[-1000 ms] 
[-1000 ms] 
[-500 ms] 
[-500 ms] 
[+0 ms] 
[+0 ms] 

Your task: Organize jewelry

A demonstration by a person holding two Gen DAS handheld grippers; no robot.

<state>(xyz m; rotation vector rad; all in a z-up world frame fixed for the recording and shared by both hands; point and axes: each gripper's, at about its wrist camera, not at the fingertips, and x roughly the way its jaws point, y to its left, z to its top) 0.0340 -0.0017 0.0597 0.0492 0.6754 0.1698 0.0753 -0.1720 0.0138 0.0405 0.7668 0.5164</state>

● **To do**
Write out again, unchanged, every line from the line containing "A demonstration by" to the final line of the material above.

● **Response area**
A demonstration by a person holding two Gen DAS handheld grippers; no robot.

<state>(xyz m; rotation vector rad; all in a z-up world frame fixed for the recording and shared by both hands; point and axes: each gripper's, at about its wrist camera, not at the fingertips, and x roughly the way its jaws point, y to its left, z to its top) 0.0340 -0.0017 0.0597 0.0492 0.6754 0.1698 0.0753 -0.1720 0.0138 0.0405 0.7668 0.5164</state>

No more work is left in this exercise.